* **Work item**
Any pictures in the records below should be skipped; write out everything else exactly.

* **Records provided**
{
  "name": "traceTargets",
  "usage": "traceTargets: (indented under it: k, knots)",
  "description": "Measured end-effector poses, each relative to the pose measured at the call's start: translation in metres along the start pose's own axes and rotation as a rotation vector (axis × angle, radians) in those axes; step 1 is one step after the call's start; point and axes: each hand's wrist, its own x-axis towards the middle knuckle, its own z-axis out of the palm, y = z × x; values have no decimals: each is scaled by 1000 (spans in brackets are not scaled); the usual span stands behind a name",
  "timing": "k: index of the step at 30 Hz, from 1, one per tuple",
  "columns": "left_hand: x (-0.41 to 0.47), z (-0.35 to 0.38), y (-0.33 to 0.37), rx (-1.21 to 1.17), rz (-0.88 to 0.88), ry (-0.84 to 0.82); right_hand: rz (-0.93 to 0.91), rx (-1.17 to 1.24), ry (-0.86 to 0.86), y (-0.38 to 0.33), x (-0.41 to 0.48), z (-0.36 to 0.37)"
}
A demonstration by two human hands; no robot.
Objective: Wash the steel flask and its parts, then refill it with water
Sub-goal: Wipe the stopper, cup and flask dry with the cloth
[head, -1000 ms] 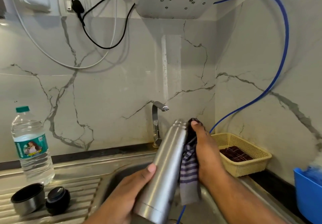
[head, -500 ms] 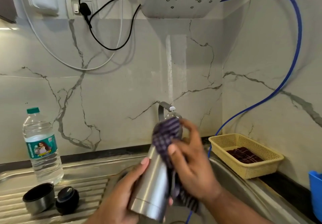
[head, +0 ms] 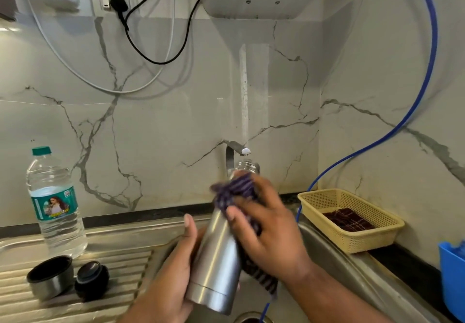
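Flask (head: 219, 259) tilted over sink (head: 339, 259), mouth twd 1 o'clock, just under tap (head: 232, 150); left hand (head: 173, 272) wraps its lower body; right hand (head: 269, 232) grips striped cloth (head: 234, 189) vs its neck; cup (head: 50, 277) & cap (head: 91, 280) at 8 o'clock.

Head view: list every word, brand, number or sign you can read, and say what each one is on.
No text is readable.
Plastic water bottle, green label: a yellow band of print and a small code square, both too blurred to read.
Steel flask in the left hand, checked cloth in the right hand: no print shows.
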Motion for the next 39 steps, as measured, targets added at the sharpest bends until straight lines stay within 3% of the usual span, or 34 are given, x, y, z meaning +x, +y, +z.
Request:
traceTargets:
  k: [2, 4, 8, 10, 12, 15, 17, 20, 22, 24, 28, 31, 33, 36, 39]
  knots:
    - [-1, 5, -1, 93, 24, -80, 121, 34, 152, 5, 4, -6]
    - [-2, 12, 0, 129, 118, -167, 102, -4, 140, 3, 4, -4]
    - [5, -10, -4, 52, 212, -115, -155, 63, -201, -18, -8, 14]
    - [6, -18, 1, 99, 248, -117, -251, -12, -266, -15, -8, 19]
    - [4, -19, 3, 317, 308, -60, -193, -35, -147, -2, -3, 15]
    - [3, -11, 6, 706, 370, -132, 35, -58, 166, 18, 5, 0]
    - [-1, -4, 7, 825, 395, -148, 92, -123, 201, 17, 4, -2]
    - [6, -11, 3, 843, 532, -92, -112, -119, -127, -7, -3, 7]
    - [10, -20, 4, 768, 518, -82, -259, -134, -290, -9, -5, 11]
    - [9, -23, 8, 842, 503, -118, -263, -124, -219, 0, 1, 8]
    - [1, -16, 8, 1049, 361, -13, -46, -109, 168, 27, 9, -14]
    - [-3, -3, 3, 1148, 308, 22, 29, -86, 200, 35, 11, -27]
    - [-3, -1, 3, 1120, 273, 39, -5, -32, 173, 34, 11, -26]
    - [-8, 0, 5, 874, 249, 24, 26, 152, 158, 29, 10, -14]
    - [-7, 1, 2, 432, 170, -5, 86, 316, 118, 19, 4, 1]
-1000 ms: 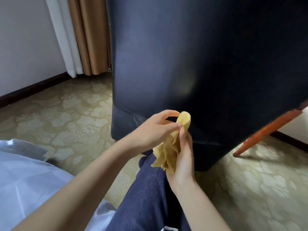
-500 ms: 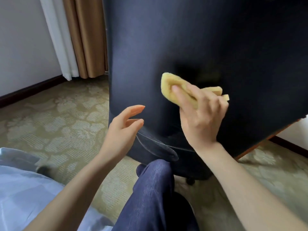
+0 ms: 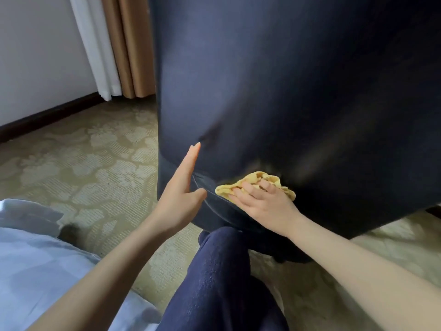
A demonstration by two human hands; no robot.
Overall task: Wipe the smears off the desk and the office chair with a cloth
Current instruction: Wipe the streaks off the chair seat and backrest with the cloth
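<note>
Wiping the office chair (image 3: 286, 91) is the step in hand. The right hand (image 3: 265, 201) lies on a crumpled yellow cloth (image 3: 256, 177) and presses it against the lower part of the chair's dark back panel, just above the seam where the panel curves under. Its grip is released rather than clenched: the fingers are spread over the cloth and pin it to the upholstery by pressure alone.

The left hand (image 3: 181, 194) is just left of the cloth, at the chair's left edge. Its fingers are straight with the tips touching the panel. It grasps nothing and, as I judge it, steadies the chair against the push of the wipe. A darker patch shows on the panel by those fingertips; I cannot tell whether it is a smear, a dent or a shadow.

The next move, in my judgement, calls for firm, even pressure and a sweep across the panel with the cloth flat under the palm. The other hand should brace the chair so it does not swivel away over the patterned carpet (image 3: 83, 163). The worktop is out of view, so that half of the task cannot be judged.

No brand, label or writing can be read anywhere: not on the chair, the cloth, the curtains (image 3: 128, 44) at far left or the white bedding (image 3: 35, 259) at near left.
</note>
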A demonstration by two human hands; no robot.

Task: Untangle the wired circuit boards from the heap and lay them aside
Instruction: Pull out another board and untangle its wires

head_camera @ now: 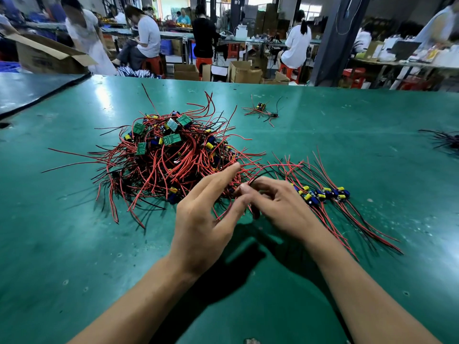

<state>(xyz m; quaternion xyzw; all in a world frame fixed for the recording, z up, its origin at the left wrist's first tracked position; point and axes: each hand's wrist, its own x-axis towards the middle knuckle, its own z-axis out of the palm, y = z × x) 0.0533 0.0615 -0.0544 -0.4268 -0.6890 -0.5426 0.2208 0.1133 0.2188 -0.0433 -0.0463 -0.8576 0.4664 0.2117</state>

* **Expected output**
{
  "name": "traceTargets",
  "usage": "traceTargets: (indented under it: k, knots)",
  "description": "Measured end-effector poses, each relative to the pose measured at the call's start: translation in metres along the start pose's own axes and rotation as a rotation vector (axis × angle, radians) in those axes; step 1 is one step after the call's start; point and axes: each hand's wrist, its own x-axis towards the middle knuckle, its own z-axis out of the palm, y = z × x; values have no decimals: each is scaled by 1000 (spans in brackets are not scaled); the usual span stands behind a name",
  "timing": "k: index of the step at 30 Hz, from 1, one per tuple",
  "columns": "left_hand: x (-0.41 to 0.47), z (-0.35 to 0.38), y (-0.33 to 0.37), rx (-1.21 to 1.17), rz (-0.88 to 0.88), ry (-0.84 to 0.82); right_hand: rz (-0.93 to 0.91), rx (-1.17 to 1.24), ry (-0.86 to 0.86), y (-0.38 to 0.33), x (-0.41 to 0.48), z (-0.36 to 0.37)"
}
A demonstration by two human hands; no robot.
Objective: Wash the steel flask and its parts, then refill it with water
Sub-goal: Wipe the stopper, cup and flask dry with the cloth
[head, -1000 ms] 
[head, -500 ms] 
[head, +0 ms] 
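Flask (head: 219, 259) tilted over sink (head: 339, 259), mouth twd 1 o'clock, just under tap (head: 232, 150); left hand (head: 173, 272) wraps its lower body; right hand (head: 269, 232) grips striped cloth (head: 234, 189) vs its neck; cup (head: 50, 277) & cap (head: 91, 280) at 8 o'clock.

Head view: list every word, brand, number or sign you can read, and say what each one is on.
No text is readable.
Plastic water bottle, green label: a yellow band of print and a small code square, both too blurred to read.
Steel flask in the left hand, checked cloth in the right hand: no print shows.
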Motion for the next 39 steps, as measured, targets added at the sharpest bends until straight lines stay within 3% of the usual span, or 34 are given, x, y, z meaning +x, +y, +z.
Request:
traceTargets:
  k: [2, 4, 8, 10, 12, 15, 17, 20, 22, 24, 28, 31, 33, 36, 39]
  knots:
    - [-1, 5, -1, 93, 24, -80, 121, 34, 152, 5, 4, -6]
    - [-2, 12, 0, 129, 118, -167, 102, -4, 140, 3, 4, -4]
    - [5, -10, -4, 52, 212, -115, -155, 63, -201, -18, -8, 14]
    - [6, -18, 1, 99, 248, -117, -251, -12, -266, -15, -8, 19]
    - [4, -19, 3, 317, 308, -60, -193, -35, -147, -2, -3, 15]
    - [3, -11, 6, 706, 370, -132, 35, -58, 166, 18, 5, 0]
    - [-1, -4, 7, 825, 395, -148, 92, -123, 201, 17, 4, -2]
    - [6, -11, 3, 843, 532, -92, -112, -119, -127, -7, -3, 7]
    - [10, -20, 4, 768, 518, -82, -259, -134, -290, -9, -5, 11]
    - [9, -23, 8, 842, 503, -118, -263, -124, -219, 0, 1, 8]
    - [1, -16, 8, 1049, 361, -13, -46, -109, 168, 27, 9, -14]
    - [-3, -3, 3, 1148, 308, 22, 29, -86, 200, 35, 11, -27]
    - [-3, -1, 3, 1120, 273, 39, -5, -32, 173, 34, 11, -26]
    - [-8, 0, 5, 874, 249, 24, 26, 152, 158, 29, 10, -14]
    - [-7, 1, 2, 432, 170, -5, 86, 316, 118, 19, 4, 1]
-1000 ms: 
-500 ms: 
+0 ms: 
A demonstration by two human hands; no robot.
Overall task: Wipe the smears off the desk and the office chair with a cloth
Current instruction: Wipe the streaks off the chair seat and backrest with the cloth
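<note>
Wiping the office chair (image 3: 286, 91) is the step in hand. The right hand (image 3: 265, 201) lies on a crumpled yellow cloth (image 3: 256, 177) and presses it against the lower part of the chair's dark back panel, just above the seam where the panel curves under. Its grip is released rather than clenched: the fingers are spread over the cloth and pin it to the upholstery by pressure alone.

The left hand (image 3: 181, 194) is just left of the cloth, at the chair's left edge. Its fingers are straight with the tips touching the panel. It grasps nothing and, as I judge it, steadies the chair against the push of the wipe. A darker patch shows on the panel by those fingertips; I cannot tell whether it is a smear, a dent or a shadow.

The next move, in my judgement, calls for firm, even pressure and a sweep across the panel with the cloth flat under the palm. The other hand should brace the chair so it does not swivel away over the patterned carpet (image 3: 83, 163). The worktop is out of view, so that half of the task cannot be judged.

No brand, label or writing can be read anywhere: not on the chair, the cloth, the curtains (image 3: 128, 44) at far left or the white bedding (image 3: 35, 259) at near left.
</note>
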A demonstration by two human hands; no robot.

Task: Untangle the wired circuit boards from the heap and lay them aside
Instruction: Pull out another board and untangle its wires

head_camera @ now: 

<state>(xyz m; quaternion xyzw; all in a world frame fixed for the recording, z up, its origin at the left wrist's first tracked position; point and axes: each hand's wrist, its own x-axis towards the middle knuckle, its own z-axis out of the palm, y = z × x) 0.0533 0.0615 -0.0544 -0.4268 -0.6890 -0.5426 0.2208 0.1133 0.2188 -0.0433 -0.0463 -0.8576 0.4664 0.2117</state>

Work on the answer is now done.